== YOUR ASSIGNMENT ==
Locate every line in the records below that holds the word "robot" and return each one.
━━━━━ SUPPLIED RECORDS
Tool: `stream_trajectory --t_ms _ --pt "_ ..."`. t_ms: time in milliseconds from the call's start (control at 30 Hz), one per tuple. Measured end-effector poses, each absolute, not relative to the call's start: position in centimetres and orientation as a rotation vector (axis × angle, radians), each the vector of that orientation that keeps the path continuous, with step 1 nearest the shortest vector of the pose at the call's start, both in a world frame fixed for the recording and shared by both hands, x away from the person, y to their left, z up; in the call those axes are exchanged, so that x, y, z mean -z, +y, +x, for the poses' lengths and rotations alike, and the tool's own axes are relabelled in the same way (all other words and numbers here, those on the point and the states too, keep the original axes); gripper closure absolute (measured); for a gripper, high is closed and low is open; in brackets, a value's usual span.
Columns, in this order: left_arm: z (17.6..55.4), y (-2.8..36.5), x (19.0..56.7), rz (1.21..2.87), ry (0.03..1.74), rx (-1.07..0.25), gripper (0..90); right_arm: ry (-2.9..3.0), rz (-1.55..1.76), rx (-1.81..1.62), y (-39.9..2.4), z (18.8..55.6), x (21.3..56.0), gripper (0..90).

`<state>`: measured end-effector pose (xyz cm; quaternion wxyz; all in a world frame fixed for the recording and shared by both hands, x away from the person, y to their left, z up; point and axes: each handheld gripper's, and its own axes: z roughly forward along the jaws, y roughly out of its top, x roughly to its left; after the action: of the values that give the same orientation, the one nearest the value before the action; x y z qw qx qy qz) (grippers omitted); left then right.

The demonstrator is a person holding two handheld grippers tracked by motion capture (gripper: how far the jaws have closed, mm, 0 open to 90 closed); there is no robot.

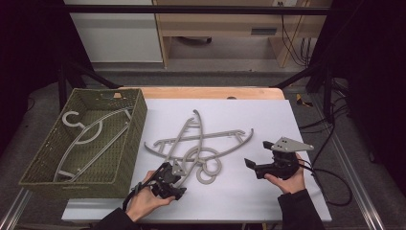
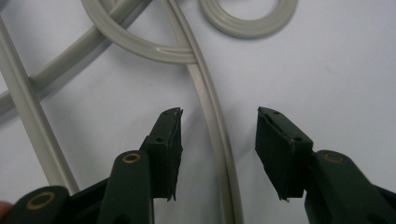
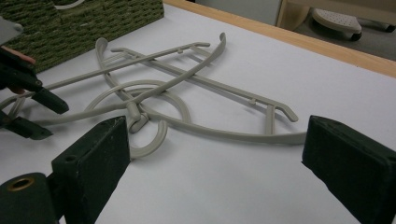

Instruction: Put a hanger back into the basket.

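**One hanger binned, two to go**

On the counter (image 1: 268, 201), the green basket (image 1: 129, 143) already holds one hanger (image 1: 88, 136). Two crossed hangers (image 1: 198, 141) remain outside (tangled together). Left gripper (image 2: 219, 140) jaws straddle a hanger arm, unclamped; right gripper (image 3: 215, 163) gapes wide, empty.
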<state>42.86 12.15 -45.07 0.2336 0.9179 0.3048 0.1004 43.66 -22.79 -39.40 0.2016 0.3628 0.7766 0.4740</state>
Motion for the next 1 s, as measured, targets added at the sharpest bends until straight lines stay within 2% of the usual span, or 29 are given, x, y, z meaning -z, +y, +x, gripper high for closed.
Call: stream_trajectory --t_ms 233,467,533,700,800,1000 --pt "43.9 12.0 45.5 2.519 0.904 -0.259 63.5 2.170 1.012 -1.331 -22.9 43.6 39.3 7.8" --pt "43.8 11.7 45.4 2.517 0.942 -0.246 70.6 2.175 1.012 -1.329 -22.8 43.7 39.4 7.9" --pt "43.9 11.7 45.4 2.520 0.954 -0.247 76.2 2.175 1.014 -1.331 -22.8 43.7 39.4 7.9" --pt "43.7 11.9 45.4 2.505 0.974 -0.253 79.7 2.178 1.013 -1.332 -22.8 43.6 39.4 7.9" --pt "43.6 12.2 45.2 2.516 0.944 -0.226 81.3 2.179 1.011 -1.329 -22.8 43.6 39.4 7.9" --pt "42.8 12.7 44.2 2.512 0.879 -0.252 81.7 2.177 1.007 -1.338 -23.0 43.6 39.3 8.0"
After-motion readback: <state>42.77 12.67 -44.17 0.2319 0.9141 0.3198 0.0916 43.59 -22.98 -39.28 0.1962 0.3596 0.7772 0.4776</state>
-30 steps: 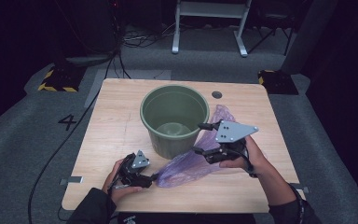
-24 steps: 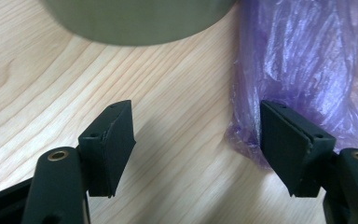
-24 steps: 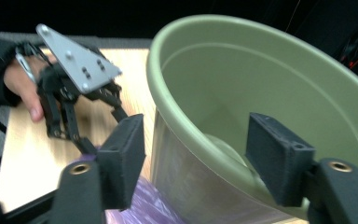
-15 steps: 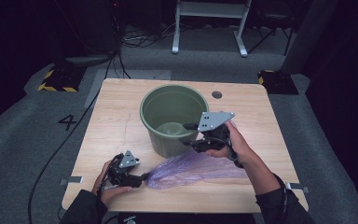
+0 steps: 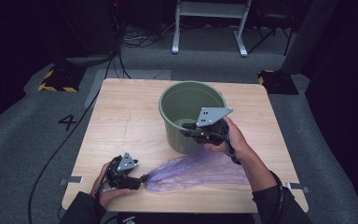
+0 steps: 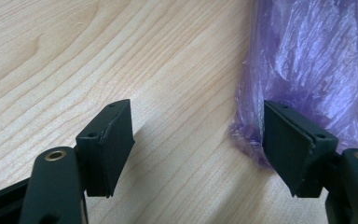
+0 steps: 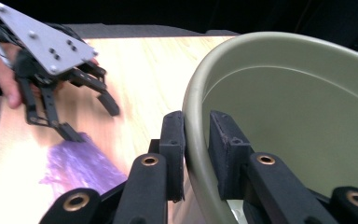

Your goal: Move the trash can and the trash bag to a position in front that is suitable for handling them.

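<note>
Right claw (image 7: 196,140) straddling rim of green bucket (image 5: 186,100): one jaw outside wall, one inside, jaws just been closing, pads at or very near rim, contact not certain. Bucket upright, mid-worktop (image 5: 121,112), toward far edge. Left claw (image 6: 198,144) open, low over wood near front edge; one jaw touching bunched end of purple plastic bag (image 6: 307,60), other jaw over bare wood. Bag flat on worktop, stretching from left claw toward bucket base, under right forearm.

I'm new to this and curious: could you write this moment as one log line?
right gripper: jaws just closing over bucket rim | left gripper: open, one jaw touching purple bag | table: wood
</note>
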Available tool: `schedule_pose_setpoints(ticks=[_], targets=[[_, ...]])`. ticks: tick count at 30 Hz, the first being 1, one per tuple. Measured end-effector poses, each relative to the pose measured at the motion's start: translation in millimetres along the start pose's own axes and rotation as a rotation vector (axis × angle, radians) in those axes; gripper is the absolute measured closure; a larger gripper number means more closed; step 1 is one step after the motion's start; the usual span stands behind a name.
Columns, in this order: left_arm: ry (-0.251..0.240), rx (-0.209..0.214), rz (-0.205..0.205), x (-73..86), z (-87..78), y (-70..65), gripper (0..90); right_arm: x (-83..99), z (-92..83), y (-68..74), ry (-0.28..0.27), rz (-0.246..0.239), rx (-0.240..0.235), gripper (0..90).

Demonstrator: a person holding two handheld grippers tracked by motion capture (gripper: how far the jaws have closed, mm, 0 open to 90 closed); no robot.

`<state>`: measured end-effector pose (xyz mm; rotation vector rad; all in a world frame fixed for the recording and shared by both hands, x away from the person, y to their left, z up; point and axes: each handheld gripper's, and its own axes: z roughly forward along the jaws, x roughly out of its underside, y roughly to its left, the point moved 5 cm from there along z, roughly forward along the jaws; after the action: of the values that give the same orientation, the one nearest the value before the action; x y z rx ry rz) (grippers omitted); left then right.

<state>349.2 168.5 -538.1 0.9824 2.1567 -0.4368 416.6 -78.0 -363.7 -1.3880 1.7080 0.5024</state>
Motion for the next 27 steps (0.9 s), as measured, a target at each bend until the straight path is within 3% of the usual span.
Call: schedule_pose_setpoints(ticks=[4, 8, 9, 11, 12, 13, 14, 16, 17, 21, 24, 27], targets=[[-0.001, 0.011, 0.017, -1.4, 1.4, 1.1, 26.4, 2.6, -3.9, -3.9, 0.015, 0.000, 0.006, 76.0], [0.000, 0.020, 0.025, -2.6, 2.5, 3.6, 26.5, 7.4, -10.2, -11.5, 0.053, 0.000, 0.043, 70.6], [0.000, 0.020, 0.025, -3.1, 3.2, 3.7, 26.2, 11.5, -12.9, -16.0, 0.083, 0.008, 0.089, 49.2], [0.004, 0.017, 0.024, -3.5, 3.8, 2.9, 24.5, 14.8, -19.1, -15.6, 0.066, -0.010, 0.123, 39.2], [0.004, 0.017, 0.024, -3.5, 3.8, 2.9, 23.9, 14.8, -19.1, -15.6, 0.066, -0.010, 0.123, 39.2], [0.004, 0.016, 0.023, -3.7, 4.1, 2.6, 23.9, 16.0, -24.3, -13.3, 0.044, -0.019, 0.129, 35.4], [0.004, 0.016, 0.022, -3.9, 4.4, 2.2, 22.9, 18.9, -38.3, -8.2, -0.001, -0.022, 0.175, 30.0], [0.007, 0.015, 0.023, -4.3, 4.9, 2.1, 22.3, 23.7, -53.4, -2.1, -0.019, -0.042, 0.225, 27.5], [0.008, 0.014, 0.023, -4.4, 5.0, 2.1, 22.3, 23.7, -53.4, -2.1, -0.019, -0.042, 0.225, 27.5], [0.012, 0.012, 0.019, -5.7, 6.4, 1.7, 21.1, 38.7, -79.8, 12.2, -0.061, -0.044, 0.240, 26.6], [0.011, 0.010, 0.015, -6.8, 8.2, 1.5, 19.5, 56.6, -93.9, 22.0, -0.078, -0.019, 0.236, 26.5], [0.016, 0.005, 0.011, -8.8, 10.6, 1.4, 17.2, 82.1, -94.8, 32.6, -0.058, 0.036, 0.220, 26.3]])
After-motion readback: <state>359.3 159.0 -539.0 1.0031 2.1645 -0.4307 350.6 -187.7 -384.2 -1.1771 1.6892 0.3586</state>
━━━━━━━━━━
== REPLY TO THE EXERCISE ==
The demonstrator is a person holding two handheld grippers tracked by motion capture (gripper: how far the jaws have closed, mm, 0 open to 90 closed); there is no robot.
Demonstrator: a person holding two handheld grippers tracked by motion capture (gripper: how far the jaws have closed, mm, 0 open to 90 closed); no robot.

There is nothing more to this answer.